Is Alaska an owner state or a donor state?

The producer surrogates and apologists have it wrong. As a petroleum geologist and former Department of Natural Resources commissioner, I can tell you it is about the rocks and the oil they contain, who owns them and how profitable it is to produce the oil. It is not, as the industry apologists say, all about low taxes and the need to subsidize industry. Gov. Wally Hickel said it best when he called Alaska an “owner state” and worried about Alaskans being poor people on a rich land. Our oil is a non-renewable resource. Once the oil is gone, so will be the Outside companies that produce our oil. We need to receive fair value for our oil now.
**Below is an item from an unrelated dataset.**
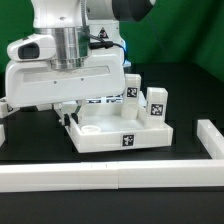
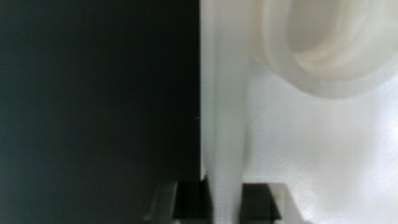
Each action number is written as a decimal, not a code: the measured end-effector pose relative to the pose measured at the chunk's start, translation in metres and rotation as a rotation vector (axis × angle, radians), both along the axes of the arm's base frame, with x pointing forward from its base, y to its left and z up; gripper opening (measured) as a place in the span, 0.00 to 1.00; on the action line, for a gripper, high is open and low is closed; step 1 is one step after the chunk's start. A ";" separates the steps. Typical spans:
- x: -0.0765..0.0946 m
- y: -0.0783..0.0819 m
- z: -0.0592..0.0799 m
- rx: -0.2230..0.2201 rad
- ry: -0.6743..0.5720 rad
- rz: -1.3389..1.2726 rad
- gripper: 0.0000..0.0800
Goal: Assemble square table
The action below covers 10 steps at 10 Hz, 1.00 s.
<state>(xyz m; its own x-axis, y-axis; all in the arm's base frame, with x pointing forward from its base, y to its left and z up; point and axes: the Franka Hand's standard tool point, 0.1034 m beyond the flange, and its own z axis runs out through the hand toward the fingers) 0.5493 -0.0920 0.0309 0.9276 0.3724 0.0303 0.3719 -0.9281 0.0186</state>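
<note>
Clamping my gripper [image 2: 221,200] shut on the raised rim of the square table top [image 1: 120,135], which sits on the black table [image 1: 100,212] directly below me, I see that rim run lengthwise through my grasp, a corner socket [image 2: 329,50] just beside it.

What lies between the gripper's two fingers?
The gripper is shut on the raised rim of the square table top; that rim fills the gap between its fingers. The wrist view shows it.

The arm [image 1: 66,78] points straight down, its tool [image 2: 224,203] pinched closed.
</note>
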 end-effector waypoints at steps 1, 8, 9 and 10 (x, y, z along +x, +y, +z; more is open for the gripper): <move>0.011 0.002 0.006 -0.033 -0.004 0.182 0.08; 0.052 0.035 0.013 -0.144 -0.029 0.849 0.08; 0.059 0.048 0.015 -0.162 -0.065 0.892 0.08; 0.054 0.045 0.016 -0.178 -0.085 0.917 0.08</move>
<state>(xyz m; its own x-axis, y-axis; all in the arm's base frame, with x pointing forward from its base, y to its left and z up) 0.6037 -0.0467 0.0465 0.2669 0.9628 -0.0432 0.9477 -0.2541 0.1933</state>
Ironically, SB21, the current oil tax giveaway, was passed shortly after oil explorers Repsol and Armstrong discovered the most spectacular new onshore oil field in North America in decades. It was found in close proximity to the Kuparuk River and Colville River Units, which the producers have leased and managed for decades. It was this discovery and the subsequent new discoveries along this same geologic trend, not SB21, that brought the renewed industry interest back to Alaska. While Armstrong and Repsol drilled their discovery, the big three producers primarily focused on prospecting in Juneau. With SB21, they had a real gusher! Unfortunately, that gusher is draining the state treasury, not a North Slope reservoir. SB21 is a massive subsidy for existing production in already highly profitable fields. The scale of this subsidy is so great that Alaska has gone from being the owner state to becoming the donor state.
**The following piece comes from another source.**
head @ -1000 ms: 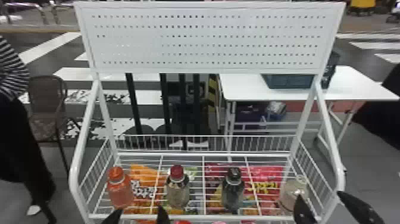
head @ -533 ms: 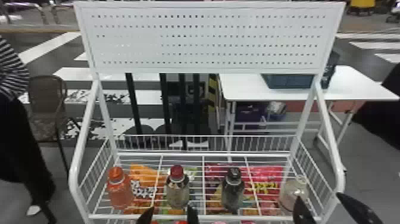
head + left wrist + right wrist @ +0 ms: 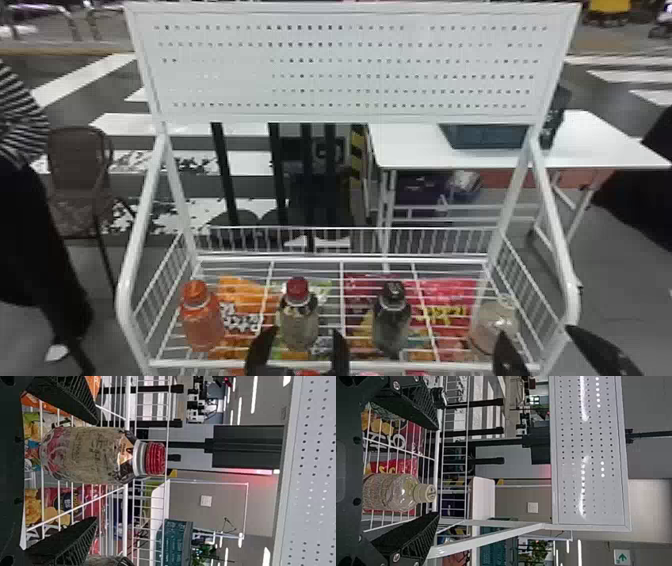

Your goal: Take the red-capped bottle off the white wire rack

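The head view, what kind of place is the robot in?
Perhaps an indoor hall set up as a mock shop: bottles stand on a wire rack, snack bags show through it, and white stripes like a crosswalk mark the floor behind.

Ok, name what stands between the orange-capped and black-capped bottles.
The red-capped bottle stands between the orange-capped bottle and the black-capped bottle in the head view.
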`<state>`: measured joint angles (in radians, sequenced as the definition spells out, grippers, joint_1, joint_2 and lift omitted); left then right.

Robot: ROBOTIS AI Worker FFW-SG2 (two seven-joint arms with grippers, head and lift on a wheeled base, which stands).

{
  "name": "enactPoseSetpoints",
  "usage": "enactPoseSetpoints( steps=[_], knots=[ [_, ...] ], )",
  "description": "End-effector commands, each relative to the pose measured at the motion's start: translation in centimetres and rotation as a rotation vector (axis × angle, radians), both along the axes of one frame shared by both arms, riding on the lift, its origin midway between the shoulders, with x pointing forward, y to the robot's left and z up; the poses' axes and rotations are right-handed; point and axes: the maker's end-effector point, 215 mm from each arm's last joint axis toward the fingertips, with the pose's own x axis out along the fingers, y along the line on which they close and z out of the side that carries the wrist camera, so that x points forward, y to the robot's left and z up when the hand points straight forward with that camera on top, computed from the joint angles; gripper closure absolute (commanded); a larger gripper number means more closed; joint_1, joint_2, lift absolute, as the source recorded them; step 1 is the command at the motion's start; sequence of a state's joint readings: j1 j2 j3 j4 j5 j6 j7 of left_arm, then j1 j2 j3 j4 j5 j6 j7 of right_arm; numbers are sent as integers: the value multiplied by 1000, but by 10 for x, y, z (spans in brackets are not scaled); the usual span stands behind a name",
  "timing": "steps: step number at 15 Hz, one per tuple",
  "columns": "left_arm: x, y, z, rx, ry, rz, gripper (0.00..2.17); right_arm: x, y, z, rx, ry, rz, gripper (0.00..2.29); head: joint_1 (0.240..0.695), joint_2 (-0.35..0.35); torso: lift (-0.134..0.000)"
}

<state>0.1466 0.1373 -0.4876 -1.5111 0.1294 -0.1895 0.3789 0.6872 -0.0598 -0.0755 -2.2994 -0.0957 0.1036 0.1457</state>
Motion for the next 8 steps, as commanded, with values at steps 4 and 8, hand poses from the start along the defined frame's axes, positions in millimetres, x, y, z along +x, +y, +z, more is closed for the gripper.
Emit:
enactPoseSetpoints(
  steps=[4,8],
  knots=[
    [36,26,-18,40,-10,50,-2,-4,-5,-5,-6,13,-5,124,499,0,0],
    [59,27,-11,14,-12,27,107,-10,-14,-9,-19,27,-18,124,499,0,0]
  ],
)
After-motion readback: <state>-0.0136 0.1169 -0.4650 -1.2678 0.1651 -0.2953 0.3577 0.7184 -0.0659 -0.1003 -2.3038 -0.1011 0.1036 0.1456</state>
The producer’s apologists claimed that SB21 would lead to a net real production increase, more state revenue and more jobs. But just the opposite has occurred. Now, rather than more revenue, we have less and have been forced to cut almost all major state services, dramatically decrease the Permanent Fund dividend and the nearly exhaust all accessible state savings. In the near future, the state will have more than a $2 billion annual deficit. Under SB21, you can say goodbye to your dividend and other core services, and hello to increased state debt and new and higher taxes on individual Alaskans. SB 21 is leading the state into insolvency.
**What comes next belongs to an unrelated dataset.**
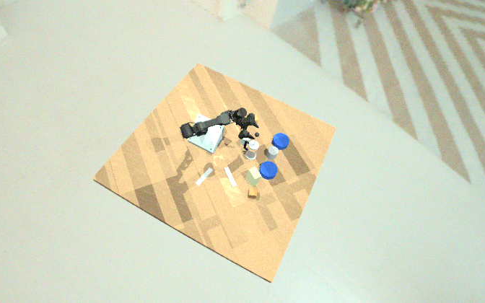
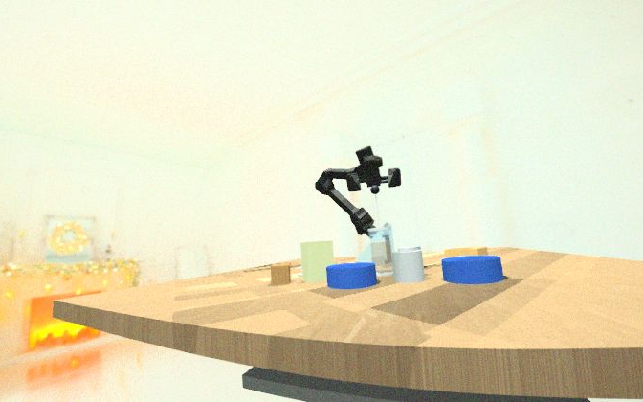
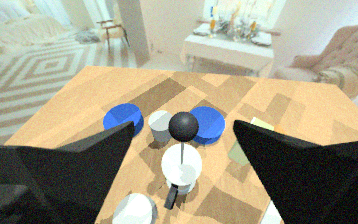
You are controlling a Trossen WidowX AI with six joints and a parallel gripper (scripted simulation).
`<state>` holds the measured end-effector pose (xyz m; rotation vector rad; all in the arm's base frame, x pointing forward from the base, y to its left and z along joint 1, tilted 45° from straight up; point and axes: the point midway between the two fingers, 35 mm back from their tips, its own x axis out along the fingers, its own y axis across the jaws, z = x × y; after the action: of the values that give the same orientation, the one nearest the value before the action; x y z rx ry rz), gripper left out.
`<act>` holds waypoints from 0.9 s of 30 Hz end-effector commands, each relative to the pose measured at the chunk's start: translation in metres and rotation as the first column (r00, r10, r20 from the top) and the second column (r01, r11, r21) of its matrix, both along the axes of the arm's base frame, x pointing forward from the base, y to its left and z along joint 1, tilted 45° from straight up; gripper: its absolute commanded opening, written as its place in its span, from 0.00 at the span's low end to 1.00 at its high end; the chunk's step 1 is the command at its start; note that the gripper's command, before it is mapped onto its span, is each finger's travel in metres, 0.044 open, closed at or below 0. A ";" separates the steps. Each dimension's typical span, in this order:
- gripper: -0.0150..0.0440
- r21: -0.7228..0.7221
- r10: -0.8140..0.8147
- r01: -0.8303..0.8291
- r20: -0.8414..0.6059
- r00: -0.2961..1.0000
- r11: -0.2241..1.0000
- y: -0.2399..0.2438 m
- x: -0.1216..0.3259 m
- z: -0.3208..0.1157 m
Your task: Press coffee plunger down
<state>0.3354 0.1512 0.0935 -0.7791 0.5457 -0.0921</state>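
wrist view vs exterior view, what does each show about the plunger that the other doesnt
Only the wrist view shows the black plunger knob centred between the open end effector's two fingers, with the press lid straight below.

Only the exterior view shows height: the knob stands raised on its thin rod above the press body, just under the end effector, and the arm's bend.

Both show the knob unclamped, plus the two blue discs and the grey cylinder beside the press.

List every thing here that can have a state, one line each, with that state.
Gripper: jaws wide open, holding nothing, poised above the knob.
Plunger knob: raised on its rod, not yet pressed.
Coffee press: upright on the table.
Grey cup: upright.
Two blue discs: lying flat.
Pale green block: standing upright.
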 end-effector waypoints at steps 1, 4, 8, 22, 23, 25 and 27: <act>1.00 -0.003 0.001 -0.001 -0.003 1.000 1.000 -0.003 0.005 -0.004; 1.00 -0.004 0.002 -0.002 -0.002 1.000 1.000 -0.004 0.009 -0.006; 0.96 -0.004 0.002 -0.002 -0.002 1.000 1.000 -0.005 0.011 -0.007; 0.46 -0.004 0.002 -0.002 -0.002 1.000 1.000 -0.005 0.011 -0.007; 0.46 -0.004 0.002 -0.002 -0.002 1.000 1.000 -0.005 0.011 -0.007; 0.46 -0.004 0.002 -0.002 -0.002 1.000 1.000 -0.005 0.011 -0.007; 0.46 -0.004 0.002 -0.002 -0.002 1.000 1.000 -0.005 0.011 -0.007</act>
<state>0.3465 0.1462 0.0869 -0.7823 0.5467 -0.0923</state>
Access to the oil from public lands creates oil industry jobs in Alaska. The highly paid industry lobbyists and consultants forget to tell you it’s the quality and quantity of Alaska’s amazing oil resource that makes Alaska’s oil more, not less profitable than other regions that are accessible to them. Most people expect to pay more to rent a condo on a spectacular beach in Hawaii than a condo on a beach in Cleveland, even if they have to fly to Hawaii and are able to drive to Cleveland. The oil and gas industry is no different. Governments command more from producers where the geological and economic potential is high. Geological potential and profitability, not transportation and other selective costs, are the primary metrics that Alaskans should consider when creating oil severance tax policy. And Alaska will remain very profitable under the Fair Share Act, Ballot Measure 1.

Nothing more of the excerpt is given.